Determine how many lines in the data below contain "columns" and write only that number.

▶ **Given information**
================

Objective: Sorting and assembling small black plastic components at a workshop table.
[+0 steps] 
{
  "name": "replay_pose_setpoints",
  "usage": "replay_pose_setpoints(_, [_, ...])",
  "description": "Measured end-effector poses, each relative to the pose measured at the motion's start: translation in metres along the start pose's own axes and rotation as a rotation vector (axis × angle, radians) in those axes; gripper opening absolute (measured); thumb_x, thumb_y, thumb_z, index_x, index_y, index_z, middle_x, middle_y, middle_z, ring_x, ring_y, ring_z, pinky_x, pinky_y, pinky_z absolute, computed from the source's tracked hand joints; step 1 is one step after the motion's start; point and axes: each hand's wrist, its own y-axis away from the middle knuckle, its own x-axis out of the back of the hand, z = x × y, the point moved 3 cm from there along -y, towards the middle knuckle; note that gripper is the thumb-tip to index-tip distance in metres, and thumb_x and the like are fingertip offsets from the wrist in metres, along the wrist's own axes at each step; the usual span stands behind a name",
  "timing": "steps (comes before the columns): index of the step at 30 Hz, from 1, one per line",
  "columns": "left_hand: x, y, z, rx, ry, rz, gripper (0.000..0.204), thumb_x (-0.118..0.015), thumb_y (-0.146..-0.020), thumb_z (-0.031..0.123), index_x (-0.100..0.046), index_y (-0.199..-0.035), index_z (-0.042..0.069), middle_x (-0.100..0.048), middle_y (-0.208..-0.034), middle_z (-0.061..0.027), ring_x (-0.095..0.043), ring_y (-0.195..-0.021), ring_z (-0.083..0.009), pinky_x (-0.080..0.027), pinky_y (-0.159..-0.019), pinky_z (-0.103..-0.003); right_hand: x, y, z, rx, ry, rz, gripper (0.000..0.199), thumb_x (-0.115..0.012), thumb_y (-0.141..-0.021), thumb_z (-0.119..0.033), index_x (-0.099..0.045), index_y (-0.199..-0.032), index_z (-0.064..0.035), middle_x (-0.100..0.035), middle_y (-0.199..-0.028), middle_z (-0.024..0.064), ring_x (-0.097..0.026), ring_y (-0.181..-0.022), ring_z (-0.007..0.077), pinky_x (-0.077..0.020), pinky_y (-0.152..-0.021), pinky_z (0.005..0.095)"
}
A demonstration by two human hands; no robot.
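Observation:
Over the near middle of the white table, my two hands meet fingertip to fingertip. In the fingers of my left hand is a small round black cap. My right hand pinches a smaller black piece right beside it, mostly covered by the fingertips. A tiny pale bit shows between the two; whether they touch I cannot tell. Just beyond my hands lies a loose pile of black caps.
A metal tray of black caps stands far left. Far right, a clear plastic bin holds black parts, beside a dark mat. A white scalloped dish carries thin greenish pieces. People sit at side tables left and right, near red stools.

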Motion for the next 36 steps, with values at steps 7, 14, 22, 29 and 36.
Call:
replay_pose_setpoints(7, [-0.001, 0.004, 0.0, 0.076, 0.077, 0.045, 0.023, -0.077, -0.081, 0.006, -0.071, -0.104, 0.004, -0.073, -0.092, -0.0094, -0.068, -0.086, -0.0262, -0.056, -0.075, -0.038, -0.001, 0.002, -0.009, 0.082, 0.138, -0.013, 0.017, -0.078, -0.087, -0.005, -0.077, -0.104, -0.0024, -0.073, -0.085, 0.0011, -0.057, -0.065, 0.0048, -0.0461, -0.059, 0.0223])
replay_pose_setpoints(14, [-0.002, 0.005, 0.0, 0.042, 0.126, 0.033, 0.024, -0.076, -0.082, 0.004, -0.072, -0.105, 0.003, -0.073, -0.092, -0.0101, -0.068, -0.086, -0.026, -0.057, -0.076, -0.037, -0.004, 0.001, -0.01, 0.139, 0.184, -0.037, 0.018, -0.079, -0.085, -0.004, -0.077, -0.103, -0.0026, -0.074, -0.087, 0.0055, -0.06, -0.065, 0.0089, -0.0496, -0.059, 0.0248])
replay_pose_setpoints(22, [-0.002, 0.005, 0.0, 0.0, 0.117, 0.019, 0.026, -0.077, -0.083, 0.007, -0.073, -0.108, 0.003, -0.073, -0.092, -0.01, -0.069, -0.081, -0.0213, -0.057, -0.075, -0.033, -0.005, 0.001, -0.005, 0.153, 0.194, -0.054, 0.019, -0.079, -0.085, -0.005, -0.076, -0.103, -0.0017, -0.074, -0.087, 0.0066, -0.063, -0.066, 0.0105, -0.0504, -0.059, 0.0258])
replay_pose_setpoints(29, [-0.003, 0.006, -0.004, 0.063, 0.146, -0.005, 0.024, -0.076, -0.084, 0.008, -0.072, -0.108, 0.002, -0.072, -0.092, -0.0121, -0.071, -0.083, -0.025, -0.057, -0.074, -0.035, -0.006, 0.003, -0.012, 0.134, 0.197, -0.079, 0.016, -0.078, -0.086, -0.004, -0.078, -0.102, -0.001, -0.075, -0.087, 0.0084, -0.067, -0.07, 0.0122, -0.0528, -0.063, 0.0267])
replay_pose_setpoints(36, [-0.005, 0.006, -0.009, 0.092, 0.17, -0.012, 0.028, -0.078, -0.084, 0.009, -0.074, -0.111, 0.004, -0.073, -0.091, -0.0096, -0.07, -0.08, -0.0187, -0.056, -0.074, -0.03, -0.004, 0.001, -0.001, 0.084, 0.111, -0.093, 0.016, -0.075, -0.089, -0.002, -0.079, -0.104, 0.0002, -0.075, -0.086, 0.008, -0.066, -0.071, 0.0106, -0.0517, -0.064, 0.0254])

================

▶ **Solution**
2